Warum Empathie den Bäumen mehr schadet als Schrauben

Einmal tief Luft holen… Ein wenig Mut sammeln und die ersten Stufen nehmen… Nanu? Alles fest, kein Wackeln! Alles verschraubt! 

Und sogleich stellt sich fast jeder neue Besucher des Baumhochhauses die Frage: „Macht das dem Baum denn gar nichts aus?“ 

Bei den ersten kritischen Besuchern war ich versucht eine einfache Entsprechung beim Menschen zu finden. So etwas wie: "Wie Akupunkturnadeln“ oder „Nur ein Kratzer“. 

Damit wäre ich leider tief in die Empathie-Falle getappt. Und ich weiß aus langer Berufserfahrung,  dass Empathie, obwohl doch so gut gemeint, den Bäumen auf tragische Weise oft sehr geschadet hat. 

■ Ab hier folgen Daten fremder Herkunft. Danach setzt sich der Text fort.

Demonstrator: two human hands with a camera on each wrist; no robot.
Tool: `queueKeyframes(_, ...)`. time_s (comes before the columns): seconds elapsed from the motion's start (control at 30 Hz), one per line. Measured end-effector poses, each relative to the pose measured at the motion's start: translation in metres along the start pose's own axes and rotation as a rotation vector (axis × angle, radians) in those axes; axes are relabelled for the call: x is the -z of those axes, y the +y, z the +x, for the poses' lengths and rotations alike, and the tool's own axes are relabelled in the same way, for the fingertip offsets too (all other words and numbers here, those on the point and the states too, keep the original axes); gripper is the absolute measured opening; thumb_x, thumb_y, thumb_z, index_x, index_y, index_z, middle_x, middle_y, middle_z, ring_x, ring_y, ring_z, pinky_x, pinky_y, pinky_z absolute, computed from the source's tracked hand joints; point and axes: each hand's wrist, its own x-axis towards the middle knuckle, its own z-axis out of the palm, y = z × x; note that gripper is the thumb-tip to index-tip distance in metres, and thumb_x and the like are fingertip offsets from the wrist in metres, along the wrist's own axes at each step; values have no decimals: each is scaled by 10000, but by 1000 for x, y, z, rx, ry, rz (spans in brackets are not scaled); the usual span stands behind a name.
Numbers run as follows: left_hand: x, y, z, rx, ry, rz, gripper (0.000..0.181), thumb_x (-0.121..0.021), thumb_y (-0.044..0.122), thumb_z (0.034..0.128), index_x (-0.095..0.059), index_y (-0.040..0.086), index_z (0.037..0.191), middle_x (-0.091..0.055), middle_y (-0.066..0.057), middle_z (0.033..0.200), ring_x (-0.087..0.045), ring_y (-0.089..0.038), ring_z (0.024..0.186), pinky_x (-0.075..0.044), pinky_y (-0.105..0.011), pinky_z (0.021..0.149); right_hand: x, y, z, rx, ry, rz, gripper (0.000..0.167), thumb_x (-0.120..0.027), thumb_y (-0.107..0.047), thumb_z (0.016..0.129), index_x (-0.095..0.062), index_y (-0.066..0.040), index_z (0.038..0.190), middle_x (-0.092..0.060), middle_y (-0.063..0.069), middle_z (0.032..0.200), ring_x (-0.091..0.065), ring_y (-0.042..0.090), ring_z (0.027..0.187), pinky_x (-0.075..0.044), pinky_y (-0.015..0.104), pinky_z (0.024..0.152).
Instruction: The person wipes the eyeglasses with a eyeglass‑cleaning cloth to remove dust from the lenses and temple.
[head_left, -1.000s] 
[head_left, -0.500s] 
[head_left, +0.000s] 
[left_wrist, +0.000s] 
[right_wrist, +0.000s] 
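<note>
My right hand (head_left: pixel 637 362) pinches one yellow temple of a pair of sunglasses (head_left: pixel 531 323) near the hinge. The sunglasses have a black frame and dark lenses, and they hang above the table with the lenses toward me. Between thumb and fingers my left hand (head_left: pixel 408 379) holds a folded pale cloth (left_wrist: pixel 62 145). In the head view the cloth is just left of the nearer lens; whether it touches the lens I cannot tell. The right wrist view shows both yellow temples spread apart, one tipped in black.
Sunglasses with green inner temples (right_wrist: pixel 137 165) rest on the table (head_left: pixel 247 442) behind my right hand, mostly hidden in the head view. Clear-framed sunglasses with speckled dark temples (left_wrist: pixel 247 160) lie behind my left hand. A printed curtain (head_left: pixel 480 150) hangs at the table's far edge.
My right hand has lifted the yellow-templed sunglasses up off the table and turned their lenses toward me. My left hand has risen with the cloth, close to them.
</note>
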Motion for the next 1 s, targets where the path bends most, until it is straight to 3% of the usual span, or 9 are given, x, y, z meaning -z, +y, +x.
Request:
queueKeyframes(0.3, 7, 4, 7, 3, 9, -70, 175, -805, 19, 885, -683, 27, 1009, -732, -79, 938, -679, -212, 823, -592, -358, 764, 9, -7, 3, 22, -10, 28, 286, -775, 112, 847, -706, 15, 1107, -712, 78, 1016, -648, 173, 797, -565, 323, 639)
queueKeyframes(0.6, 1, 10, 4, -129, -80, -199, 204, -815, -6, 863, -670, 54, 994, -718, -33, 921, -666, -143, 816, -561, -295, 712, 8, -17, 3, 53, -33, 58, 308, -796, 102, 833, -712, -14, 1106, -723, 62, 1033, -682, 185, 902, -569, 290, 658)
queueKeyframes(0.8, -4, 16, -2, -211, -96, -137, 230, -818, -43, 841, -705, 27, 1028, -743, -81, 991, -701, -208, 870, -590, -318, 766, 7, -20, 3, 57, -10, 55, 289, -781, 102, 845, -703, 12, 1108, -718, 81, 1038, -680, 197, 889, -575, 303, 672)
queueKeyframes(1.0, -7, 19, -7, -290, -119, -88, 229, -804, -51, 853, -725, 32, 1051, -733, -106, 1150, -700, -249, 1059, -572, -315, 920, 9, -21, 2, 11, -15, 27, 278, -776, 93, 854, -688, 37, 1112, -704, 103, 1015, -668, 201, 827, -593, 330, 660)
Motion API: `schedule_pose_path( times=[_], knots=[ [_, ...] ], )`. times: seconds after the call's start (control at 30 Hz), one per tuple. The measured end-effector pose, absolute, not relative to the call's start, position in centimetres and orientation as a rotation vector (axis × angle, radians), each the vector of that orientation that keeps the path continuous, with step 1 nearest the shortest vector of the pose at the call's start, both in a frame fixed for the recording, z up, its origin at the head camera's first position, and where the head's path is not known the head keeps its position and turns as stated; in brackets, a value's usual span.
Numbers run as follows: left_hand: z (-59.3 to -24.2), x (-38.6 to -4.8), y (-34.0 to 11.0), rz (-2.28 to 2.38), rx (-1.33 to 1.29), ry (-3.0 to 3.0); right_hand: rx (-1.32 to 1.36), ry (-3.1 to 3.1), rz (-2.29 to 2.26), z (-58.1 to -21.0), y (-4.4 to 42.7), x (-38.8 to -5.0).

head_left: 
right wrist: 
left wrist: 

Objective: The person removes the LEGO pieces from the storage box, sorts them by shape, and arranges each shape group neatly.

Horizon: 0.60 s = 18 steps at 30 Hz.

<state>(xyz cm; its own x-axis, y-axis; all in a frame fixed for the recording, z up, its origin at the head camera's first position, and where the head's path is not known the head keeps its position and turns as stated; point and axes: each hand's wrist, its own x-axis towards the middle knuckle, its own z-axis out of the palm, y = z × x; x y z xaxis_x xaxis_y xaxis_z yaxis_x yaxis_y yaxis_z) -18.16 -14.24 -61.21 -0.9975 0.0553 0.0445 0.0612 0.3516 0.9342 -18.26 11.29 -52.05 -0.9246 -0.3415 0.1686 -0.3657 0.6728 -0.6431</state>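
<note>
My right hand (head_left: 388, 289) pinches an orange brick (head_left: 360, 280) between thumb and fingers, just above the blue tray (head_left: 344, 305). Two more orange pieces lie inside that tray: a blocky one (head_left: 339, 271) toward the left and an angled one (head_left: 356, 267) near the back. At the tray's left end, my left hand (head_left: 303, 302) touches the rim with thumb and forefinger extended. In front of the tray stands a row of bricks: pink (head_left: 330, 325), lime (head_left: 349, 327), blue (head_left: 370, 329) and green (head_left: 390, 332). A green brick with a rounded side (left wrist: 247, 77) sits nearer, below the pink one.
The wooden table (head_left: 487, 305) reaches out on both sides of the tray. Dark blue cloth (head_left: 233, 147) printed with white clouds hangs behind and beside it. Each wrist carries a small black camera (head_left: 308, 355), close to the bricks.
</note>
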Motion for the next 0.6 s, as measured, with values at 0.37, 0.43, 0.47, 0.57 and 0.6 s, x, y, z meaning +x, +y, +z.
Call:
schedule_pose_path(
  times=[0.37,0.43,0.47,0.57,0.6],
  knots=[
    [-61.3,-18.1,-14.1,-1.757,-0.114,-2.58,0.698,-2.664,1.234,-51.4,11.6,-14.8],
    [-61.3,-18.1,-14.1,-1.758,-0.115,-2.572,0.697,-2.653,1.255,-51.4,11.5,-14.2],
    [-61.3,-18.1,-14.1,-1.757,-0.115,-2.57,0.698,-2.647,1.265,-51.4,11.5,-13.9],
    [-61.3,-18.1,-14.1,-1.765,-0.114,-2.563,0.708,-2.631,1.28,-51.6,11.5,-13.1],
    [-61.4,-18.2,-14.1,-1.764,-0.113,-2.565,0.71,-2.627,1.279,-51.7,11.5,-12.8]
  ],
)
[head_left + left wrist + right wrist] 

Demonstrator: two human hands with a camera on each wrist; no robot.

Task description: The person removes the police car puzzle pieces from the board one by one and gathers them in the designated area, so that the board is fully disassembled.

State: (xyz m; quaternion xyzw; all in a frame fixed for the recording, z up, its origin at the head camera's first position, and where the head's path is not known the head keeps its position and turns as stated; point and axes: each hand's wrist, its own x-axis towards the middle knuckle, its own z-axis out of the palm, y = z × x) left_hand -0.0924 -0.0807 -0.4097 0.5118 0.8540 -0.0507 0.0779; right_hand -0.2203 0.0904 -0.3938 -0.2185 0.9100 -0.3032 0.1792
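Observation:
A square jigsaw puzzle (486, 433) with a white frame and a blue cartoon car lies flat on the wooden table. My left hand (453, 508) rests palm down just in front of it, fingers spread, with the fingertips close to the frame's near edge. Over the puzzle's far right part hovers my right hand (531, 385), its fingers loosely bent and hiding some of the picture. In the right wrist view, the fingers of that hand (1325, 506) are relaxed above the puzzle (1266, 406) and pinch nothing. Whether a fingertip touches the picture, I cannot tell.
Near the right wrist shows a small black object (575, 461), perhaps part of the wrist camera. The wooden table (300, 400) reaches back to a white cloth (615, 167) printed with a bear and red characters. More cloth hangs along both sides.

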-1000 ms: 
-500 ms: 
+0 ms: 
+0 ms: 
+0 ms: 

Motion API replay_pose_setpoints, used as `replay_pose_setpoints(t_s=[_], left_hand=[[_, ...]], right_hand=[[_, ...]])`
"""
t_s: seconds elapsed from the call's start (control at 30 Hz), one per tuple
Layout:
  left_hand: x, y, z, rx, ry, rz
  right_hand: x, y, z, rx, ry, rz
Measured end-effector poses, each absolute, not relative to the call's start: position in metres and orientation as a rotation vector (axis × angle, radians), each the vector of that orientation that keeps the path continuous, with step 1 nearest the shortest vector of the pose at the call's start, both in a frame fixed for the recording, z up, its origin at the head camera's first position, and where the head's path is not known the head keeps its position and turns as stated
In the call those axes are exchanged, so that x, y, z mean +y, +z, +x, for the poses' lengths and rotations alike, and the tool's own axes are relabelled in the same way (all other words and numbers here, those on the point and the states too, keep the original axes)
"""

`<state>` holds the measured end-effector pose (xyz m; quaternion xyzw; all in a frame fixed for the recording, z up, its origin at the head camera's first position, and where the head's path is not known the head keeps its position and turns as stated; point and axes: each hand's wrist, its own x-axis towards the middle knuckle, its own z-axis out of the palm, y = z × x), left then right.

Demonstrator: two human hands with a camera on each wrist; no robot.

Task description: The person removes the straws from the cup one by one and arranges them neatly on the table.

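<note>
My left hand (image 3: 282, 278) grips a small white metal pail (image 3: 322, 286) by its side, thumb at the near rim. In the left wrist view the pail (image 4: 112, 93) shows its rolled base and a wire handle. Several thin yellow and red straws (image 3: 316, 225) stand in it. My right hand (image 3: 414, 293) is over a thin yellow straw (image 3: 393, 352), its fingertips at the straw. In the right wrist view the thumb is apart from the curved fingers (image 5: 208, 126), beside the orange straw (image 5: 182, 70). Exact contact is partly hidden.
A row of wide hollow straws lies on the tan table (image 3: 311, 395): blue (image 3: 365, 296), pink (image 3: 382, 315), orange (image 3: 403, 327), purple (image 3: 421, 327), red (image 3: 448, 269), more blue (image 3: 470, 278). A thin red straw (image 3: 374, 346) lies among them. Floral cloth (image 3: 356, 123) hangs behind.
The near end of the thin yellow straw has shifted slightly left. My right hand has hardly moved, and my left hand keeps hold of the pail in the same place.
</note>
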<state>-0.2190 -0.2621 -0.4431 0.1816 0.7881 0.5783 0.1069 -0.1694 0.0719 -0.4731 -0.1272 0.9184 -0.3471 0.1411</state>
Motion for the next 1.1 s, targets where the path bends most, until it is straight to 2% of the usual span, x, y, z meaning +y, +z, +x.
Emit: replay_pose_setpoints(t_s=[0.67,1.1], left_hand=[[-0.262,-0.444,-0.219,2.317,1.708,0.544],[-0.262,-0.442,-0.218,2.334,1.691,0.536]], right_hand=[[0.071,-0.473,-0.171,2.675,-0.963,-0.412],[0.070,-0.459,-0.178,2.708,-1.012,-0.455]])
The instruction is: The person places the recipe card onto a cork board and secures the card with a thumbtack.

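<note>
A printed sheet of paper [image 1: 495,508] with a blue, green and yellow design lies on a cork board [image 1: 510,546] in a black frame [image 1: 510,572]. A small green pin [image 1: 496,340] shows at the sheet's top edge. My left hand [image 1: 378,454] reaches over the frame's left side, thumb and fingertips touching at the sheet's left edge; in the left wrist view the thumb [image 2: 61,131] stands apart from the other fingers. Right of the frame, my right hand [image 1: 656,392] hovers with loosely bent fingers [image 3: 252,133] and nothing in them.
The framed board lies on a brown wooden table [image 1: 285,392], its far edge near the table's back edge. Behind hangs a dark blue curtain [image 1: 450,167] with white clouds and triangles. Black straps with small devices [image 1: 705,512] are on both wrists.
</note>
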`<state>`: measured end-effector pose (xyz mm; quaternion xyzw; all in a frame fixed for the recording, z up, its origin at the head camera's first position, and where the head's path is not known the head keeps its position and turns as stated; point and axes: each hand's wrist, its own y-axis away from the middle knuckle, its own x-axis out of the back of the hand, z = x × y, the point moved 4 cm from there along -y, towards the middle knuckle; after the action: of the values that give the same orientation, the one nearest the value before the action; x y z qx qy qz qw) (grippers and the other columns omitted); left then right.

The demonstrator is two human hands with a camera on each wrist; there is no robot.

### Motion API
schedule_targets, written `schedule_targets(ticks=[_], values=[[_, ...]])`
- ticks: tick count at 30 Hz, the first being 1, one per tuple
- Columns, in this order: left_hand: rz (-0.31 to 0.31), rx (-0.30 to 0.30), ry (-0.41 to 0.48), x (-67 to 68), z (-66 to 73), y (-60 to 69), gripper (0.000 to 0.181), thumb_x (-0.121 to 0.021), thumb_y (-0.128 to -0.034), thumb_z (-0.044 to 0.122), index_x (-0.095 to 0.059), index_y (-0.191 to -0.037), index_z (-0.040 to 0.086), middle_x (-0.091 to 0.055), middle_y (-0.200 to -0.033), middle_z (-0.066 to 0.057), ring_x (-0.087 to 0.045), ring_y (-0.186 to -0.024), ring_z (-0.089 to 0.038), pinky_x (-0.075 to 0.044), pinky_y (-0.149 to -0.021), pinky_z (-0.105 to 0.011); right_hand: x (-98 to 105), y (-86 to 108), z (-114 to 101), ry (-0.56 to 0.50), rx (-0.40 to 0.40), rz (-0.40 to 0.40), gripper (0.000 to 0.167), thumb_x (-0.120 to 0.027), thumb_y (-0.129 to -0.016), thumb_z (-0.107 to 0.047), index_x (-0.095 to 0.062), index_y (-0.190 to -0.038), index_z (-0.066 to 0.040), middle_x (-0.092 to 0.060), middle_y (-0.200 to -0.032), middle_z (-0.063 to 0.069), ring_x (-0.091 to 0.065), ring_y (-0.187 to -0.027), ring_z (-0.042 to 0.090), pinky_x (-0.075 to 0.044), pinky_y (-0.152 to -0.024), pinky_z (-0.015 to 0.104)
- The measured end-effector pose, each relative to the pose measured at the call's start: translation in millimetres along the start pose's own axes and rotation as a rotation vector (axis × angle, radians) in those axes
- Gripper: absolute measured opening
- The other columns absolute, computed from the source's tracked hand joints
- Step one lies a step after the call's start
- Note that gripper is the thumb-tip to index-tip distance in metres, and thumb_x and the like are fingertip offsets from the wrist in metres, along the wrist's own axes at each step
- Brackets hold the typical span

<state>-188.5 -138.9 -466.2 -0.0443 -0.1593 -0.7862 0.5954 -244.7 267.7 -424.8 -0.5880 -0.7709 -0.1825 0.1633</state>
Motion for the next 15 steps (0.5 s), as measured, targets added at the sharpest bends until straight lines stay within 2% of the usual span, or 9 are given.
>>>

Das ist aber kein Wunder! Die letzten gemeinsamen Vorfahren der Pflanzen und Tiere trieben vor langer, langer Zeit als Einzeller in der Ursuppe. Eines Tages hat sich einer von ihnen mit einer kleinen grünen Bakterie so nachhaltig den Magen verdorben, daß daraus die wohl erfolgreichste Symbiose aller Erdzeitalter hervorging: die höheren Pflanzen.

Bei den Bäumen, einem Lebewesen ohne Kopf, endete unsere Verwandtschaft vor etwa zwei Milliarden Jahren. Da hilft den Bäumen Empathie einfach nicht weiter.

Versuchen wir uns von der anthropomorphen Sicht auf die Bäume zu lösen. Es gilt die Welt aus der Perspektive der Pflanzen wahrzunehmen. Dabei ist das Leben der Bäume nicht geheimnisvoll, sondern eben nur ganz anders als das der Tiere und Menschen. 

Auf dem langen Weg über die Stufen hoch in die Baumkrone habe ich die Frage meist beantwortet. Ich rede von Baumbiologie. Ich rede von Evolution und CODIT, halte hier und da an. Vielleicht um Astkragen und Totholz zu präsentieren. Erkläre den Unterschied zwischen Kallus und Wundholz, Vitalität und Verjüngung, Primär- und Sekundärkrone, Proventiv- und Adventivknospen.

Wie gesagt, der Weg nach oben ist lang ... und spannend! Und demnächst mehr davon.